Air France : Moins de traductions, mais plus d'accidents ?03/05/20122012Journal/medias/journalnumero/images/2012/05/une2283.jpg.445x577_q85_box-0%2C104%2C1383%2C1896_crop_detail.jpg

Dans les entreprises

Air France : Moins de traductions, mais plus d'accidents ?

La loi du 4 août 1994, dite loi Toubon, du nom du ministre de la Culture de l'époque, fait obligation aux entreprises de fournir à leurs salariés une documentation en français pour tout ce qui se rapporte aux tâches qu'ils ont à accomplir. L'obligation vaut aussi dans le transport aérien, même si les pilotes, les hôtesses et les stewards sont tenus, et ils reçoivent pour cela une formation spécifique, de pouvoir communiquer dans la langue commune de l'aviation civile mondiale, l'anglais.

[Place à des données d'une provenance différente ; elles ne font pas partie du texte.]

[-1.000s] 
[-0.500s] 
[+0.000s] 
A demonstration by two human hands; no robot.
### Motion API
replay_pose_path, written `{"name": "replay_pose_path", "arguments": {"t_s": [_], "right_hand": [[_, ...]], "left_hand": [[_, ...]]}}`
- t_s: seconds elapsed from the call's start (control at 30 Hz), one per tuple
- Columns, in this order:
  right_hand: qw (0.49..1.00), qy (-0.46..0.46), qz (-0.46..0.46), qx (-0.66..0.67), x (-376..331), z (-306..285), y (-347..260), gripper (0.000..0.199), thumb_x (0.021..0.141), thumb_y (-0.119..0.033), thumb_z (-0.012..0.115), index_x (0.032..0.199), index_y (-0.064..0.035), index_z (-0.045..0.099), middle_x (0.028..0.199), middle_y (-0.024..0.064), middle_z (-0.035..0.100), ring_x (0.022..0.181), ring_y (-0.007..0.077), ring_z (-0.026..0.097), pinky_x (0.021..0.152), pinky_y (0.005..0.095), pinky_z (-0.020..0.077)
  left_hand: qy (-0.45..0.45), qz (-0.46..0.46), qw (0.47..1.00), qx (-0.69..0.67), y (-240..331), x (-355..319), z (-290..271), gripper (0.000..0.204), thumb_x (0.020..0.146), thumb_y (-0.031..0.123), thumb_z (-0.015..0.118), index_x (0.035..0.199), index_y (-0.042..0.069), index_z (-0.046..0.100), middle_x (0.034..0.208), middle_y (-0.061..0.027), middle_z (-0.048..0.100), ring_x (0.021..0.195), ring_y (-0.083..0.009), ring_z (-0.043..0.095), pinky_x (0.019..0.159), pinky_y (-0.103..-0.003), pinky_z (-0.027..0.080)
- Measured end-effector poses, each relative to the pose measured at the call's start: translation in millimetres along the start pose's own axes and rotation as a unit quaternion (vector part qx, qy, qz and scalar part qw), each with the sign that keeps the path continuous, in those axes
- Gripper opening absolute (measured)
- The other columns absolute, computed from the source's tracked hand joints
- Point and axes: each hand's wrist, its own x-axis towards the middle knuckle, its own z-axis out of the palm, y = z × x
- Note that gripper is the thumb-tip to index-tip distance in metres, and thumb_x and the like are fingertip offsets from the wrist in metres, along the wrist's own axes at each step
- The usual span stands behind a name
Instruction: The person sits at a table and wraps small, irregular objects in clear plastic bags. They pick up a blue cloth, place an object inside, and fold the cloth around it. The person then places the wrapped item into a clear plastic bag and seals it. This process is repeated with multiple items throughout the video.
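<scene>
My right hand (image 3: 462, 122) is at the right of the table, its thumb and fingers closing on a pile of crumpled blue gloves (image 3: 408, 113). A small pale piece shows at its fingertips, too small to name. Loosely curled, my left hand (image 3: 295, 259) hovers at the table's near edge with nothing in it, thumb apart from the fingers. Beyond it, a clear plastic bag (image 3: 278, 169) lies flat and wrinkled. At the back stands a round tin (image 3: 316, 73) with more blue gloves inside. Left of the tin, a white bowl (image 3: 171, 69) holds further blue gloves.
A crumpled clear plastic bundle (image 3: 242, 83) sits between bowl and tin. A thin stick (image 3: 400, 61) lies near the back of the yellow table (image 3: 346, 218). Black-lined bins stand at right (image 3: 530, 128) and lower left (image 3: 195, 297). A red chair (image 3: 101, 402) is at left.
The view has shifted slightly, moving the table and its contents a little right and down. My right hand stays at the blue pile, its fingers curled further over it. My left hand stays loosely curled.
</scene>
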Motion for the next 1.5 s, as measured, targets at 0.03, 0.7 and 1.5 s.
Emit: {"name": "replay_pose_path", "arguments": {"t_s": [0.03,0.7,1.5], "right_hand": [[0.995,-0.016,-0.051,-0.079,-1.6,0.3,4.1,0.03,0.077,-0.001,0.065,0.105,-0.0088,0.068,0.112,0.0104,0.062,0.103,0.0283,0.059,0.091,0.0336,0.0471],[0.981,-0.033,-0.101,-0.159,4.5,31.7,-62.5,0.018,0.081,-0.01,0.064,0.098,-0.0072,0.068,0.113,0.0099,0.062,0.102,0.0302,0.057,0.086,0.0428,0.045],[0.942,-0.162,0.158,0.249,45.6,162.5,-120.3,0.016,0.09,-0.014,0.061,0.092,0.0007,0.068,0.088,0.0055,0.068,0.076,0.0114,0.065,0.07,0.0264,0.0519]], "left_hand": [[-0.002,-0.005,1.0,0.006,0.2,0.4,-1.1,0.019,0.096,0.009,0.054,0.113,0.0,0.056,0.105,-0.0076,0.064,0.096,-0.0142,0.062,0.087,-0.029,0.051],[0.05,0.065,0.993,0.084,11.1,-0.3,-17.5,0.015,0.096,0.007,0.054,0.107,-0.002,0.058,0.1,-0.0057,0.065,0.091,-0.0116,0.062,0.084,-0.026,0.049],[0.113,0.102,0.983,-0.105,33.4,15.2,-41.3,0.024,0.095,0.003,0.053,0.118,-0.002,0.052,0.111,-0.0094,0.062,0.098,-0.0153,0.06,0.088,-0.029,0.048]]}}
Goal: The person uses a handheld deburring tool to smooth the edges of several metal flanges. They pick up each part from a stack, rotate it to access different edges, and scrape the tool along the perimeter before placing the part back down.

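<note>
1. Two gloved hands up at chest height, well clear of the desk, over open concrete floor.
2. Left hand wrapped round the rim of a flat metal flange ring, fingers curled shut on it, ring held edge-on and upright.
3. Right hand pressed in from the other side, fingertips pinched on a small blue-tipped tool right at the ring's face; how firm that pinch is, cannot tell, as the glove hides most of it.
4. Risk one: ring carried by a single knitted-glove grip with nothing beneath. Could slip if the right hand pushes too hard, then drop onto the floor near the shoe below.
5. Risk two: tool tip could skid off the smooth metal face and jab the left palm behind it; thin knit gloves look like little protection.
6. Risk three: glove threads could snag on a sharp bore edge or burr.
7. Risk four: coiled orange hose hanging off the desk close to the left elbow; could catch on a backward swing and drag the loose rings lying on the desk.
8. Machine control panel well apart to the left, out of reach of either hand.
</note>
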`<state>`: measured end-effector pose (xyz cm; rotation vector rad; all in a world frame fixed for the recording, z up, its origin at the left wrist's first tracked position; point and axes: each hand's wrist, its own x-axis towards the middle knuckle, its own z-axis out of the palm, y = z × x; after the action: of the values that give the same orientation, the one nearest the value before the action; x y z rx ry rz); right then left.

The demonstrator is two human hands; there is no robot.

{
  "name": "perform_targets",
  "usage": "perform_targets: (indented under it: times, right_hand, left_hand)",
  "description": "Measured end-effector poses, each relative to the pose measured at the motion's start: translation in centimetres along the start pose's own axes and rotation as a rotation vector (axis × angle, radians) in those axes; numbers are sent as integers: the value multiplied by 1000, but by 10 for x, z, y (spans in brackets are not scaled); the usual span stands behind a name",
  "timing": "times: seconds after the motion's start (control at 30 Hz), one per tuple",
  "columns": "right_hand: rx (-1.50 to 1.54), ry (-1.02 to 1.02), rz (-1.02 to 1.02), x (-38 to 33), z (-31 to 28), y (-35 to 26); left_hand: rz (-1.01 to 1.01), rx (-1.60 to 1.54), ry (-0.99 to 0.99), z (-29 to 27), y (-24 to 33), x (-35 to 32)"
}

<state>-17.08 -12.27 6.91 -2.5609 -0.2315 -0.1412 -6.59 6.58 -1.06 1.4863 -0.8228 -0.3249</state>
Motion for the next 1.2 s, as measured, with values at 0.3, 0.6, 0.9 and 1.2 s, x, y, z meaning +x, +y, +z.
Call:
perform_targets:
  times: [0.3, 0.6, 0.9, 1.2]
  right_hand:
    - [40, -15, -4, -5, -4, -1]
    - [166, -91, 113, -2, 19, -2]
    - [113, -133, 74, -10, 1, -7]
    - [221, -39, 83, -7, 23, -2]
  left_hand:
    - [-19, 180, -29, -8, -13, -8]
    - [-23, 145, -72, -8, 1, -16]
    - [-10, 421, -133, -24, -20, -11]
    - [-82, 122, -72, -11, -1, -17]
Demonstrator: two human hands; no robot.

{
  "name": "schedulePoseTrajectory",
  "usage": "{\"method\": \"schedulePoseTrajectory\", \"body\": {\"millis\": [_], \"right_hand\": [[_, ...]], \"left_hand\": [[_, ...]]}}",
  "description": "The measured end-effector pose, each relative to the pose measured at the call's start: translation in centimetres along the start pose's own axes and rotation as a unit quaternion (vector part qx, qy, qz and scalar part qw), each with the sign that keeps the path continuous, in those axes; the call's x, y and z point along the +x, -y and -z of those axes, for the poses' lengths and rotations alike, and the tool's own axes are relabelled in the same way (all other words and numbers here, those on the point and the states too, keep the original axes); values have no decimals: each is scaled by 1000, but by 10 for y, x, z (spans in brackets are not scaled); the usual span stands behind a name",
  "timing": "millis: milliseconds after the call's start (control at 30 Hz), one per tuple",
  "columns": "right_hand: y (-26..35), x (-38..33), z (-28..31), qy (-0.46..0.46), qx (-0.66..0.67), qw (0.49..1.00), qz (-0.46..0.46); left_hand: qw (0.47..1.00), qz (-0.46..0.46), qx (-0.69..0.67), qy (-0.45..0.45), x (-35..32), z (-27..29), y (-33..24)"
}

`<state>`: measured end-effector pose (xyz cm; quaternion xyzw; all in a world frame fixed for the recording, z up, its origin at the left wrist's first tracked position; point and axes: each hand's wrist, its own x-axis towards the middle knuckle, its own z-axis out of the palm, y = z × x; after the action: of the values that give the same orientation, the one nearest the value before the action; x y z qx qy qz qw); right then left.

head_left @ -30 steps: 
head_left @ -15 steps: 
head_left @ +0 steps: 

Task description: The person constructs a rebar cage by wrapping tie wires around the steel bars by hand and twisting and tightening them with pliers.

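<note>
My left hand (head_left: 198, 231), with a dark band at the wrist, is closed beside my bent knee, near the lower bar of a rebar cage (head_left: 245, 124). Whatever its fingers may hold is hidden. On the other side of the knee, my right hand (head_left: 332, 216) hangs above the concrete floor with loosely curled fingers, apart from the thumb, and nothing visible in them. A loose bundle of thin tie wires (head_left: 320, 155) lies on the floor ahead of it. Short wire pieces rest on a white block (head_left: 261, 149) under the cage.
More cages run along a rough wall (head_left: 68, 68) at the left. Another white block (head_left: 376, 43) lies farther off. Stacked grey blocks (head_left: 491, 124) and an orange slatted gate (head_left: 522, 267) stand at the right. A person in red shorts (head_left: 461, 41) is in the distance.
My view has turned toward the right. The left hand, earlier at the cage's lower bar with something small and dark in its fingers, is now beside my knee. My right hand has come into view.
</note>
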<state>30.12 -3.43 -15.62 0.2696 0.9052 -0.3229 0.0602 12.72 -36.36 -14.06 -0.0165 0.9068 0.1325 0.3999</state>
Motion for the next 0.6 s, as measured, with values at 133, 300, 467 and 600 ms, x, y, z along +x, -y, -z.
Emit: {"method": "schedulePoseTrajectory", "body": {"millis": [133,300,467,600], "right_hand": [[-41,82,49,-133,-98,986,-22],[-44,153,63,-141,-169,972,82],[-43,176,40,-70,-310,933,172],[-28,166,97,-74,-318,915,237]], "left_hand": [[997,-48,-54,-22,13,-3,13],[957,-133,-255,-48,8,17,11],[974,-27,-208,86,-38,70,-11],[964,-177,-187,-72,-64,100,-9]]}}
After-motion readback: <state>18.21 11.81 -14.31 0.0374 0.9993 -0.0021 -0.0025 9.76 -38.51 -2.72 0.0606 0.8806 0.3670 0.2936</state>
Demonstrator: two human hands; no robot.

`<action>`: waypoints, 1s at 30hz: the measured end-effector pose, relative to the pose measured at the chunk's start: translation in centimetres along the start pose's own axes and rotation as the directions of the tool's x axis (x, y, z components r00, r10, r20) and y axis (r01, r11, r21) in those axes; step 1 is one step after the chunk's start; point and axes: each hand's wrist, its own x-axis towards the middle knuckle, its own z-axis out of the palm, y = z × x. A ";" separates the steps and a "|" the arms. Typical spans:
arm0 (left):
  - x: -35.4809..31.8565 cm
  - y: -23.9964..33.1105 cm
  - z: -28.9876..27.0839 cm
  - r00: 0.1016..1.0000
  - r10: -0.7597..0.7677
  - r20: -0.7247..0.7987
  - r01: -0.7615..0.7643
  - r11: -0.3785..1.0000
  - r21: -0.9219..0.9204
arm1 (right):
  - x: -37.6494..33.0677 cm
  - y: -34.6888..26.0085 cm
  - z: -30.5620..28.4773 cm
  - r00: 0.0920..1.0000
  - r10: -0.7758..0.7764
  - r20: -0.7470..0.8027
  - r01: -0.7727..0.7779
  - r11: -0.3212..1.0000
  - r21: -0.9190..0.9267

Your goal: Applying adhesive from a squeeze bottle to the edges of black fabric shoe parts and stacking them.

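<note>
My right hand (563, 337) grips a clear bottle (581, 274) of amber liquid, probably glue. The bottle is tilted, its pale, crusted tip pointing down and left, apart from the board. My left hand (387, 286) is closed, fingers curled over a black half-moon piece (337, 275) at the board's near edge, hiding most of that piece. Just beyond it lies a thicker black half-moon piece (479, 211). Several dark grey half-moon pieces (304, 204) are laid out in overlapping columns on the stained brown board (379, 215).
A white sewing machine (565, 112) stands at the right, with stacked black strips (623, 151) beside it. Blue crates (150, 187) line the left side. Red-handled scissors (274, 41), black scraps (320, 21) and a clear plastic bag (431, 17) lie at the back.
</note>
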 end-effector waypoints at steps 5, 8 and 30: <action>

Mais la loi est une chose, son application en est une autre. Et de fait, même dans les ateliers, les hangars ou en piste, il est bien rare que techniciens et ouvriers disposent d'une documentation technique en français. Quel que soit leur pays d'origine, les constructeurs d'avions et les industriels de l'équipement aéronautique fournissent toujours une documentation standard en anglais car ils produisent pour le monde entier. Bien sûr, pour ceux dont l'anglais n'est pas la langue maternelle alors qu'ils ont la charge d'entretenir ou de réparer les avions, cela peut poser des problèmes. Cela en pose même aux pilotes, pourtant habitués à manier cette langue, qui se sont plaints notamment de ne pas disposer en français d'une check-list d'avant envol : la liste des points à vérifier dans l'urgence d'un décollage.

D'ailleurs, dans les stages Facteurs humains (de risque) que la direction d'Air France a fini par faire suivre à son personnel, en commençant par les pilotes, elle indique : « L'utilisation de la langue anglaise par les salariés français dans des domaines aussi complexes que le transport aérien est accidentogène. »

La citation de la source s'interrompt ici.